Implementierung der Breitensuche (Breadth-First Search, BFS)
Hier ist ein Beispiel, wie man die BFS in Java implementiert, um den kürzesten Pfad zwischen zwei Knoten in einem ungewichteten Graphen zu finden:
import java.util.*;
public class BreadthFirstSearch {
public static Map<Integer, Integer> bfs(Map<Integer, List<Integer>> graph, int source, int destination) {
Map<Integer, Integer> distances = new HashMap<>();
Queue<Integer> queue = new LinkedList<>();
// Initialize distances and add the source node to the queue
for (int node : graph.keySet()) {
distances.put(node, Integer.MAX_VALUE);
}
distances.put(source, 0);
queue.offer(source);
while (!queue.isEmpty()) {
int currentNode = queue.poll();
// If we've reached the destination, return the distances map
if (currentNode == destination) {
return distances;
}
// Explore the neighbors and update their distances
for (int neighbor : graph.get(currentNode)) {
if (distances.get(neighbor) == Integer.MAX_VALUE) {
distances.put(neighbor, distances.get(currentNode) + 1);
queue.offer(neighbor);
}
}
}
return distances;
}
public static void main(String[] args) {
// Example usage
Map<Integer, List<Integer>> graph = new HashMap<>();
graph.put(1, new ArrayList<>(Arrays.asList(2, 3, 4)));
graph.put(2, new ArrayList<>(Arrays.asList(1, 3, 5)));
graph.put(3, new ArrayList<>(Arrays.asList(1, 2, 4, 5)));
graph.put(4, new ArrayList<>(Arrays.asList(1, 3, 5)));
graph.put(5, new ArrayList<>(Arrays.asList(2, 3, 4)));
Map<Integer, Integer> distances = bfs(graph, 1, 5);
System.out.println("Shortest distance from 1 to 5: " + distances.get(5));
}
}
Diese Implementierung verwendet eine Queue, um den Graphen in Breitensuche zu durchsuchen. Die Methode bfs()
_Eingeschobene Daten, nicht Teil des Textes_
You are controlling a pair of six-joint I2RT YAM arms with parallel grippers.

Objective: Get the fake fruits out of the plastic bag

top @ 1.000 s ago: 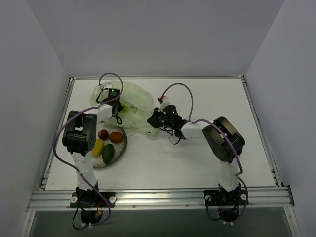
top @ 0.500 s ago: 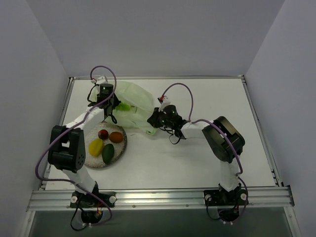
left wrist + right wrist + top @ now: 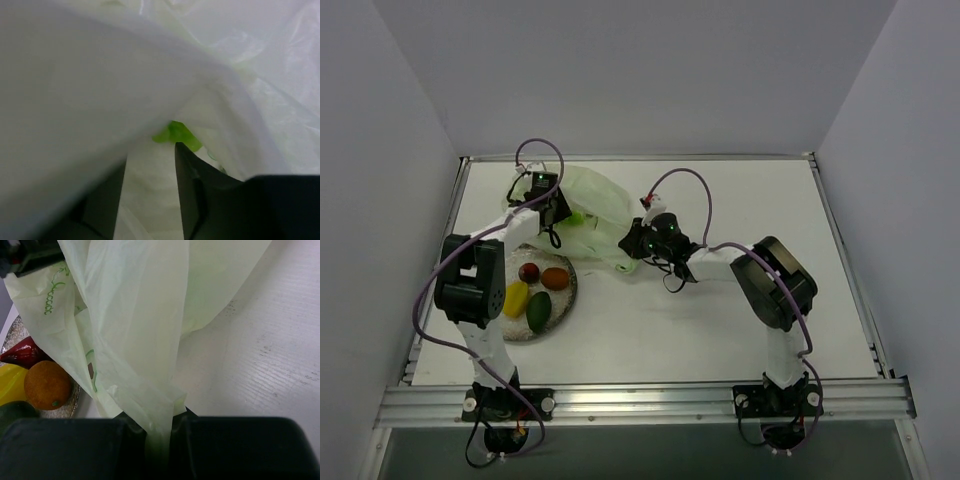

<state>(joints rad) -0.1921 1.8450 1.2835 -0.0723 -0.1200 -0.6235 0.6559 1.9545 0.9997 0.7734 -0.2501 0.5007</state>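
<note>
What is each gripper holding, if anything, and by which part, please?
The right gripper pinches a gathered fold of the plastic bag. The left gripper, open inside the bag, holds nothing; a light green fruit lies ahead.

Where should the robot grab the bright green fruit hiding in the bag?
Probably across the sides of the light green fruit, coming in low through the opening of the plastic bag. It peeks out just beyond the left fingers, with film draped over it, so a grab from above would likely pinch only plastic.
</note>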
nimmt einen als Adjazenzlisten-Map dargestellten Graphen, einen Startknoten und einen Zielknoten entgegen und gibt eine Map der kürzesten Entfernungen vom Startknoten zu allen anderen Knoten zurück.
Fazit
In diesem Tutorial haben Sie gelernt, wie man zwei beliebte Algorithmen für kürzeste Pfade, den Dijkstra-Algorithmus und die Breitensuche, in Java implementiert. Diese Algorithmen werden in verschiedenen Anwendungen weit verbreitet eingesetzt und können Ihnen helfen, die effizientesten Pfade in Ihren graphenbasierten Problemen zu finden.
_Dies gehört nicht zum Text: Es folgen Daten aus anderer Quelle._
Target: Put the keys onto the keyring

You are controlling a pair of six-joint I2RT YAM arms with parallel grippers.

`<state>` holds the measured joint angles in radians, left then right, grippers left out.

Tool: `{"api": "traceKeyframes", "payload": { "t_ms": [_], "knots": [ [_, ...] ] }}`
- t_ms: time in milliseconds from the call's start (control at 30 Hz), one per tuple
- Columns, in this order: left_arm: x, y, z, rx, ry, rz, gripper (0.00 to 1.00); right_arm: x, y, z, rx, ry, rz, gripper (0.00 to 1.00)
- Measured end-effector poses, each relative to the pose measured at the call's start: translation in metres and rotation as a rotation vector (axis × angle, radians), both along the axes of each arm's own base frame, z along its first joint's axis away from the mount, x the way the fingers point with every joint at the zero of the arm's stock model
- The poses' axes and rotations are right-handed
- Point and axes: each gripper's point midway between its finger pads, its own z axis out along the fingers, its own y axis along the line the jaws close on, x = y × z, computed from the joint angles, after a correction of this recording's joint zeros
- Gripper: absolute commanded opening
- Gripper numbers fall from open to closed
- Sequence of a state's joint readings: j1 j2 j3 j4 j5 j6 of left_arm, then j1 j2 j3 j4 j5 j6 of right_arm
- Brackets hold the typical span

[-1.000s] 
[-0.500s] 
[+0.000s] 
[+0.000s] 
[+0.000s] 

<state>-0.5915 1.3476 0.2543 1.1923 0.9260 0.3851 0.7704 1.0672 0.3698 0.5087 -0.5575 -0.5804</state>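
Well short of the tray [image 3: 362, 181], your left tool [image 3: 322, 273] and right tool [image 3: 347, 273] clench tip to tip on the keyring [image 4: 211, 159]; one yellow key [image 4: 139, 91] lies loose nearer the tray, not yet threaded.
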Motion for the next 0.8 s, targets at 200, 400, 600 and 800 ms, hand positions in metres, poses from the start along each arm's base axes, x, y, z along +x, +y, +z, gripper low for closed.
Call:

Denken Sie daran, den geeigneten Algorithmus basierend auf den spezifischen Anforderungen Ihres Problems auszuwählen, wie z. B. ob der Graph gewichtet oder ungewichtet ist und ob Sie den kürzesten Pfad zwischen einem einzelnen Startknoten und allen anderen Knoten oder zwischen einem einzelnen Startknoten und einem einzelnen Zielknoten finden müssen.